::: Record extracts
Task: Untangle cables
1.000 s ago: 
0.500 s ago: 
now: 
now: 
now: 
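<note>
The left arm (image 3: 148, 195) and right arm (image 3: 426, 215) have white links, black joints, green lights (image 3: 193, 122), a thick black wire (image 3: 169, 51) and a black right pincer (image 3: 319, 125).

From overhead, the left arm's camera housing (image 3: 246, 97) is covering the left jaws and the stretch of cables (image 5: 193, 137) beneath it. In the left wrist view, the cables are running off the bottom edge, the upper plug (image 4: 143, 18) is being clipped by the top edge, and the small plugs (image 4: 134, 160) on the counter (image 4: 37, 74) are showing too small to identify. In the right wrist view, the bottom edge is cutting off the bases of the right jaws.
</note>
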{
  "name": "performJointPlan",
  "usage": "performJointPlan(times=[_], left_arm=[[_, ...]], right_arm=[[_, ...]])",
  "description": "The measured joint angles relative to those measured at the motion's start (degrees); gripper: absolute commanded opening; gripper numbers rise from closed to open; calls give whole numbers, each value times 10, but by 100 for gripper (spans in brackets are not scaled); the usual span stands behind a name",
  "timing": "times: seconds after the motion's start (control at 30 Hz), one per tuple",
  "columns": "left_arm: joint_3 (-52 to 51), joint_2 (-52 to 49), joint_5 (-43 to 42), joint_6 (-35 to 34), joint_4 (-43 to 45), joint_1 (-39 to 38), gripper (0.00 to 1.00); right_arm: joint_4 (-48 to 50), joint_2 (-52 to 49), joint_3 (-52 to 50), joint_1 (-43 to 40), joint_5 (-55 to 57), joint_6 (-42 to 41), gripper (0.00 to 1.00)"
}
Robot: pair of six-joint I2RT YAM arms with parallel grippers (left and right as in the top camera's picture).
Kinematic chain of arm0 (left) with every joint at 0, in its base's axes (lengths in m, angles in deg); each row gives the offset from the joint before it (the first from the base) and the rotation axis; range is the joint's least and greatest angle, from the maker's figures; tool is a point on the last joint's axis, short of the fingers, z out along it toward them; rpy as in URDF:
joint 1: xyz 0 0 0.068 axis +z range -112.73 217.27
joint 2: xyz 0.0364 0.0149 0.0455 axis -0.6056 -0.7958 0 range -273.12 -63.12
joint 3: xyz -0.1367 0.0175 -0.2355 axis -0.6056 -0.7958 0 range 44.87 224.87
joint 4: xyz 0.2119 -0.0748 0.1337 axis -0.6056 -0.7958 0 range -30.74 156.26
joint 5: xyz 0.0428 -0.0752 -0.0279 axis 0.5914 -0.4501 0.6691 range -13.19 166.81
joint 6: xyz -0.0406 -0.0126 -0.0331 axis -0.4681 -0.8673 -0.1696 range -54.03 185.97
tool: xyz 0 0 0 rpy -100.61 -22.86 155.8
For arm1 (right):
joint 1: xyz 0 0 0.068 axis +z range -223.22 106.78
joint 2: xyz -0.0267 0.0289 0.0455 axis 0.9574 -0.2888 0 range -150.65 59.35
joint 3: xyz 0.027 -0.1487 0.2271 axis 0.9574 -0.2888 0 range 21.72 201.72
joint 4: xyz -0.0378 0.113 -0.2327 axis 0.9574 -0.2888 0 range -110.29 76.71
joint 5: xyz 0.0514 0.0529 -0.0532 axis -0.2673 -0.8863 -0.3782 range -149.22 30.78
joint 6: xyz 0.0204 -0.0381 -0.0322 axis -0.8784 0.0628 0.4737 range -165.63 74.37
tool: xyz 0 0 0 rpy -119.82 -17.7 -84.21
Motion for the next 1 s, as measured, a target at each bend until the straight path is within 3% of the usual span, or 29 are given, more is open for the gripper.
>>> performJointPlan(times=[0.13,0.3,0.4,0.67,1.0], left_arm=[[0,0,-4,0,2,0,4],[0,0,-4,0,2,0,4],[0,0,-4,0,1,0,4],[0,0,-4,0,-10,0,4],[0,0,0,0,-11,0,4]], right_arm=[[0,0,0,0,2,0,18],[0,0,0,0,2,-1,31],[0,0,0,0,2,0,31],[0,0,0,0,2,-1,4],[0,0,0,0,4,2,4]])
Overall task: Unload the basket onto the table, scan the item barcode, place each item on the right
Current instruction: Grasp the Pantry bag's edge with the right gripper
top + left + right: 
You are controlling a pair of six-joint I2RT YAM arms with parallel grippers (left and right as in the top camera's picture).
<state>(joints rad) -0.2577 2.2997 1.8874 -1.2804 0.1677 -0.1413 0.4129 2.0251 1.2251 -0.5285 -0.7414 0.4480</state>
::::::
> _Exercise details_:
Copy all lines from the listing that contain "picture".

> _Response for this exercise_:
Robot: pair of six-joint I2RT YAM arms with parallel grippers (left and right as in the top camera's picture).
You are controlling a pair of six-joint I2RT YAM arms with parallel grippers (left and right as in the top camera's picture).

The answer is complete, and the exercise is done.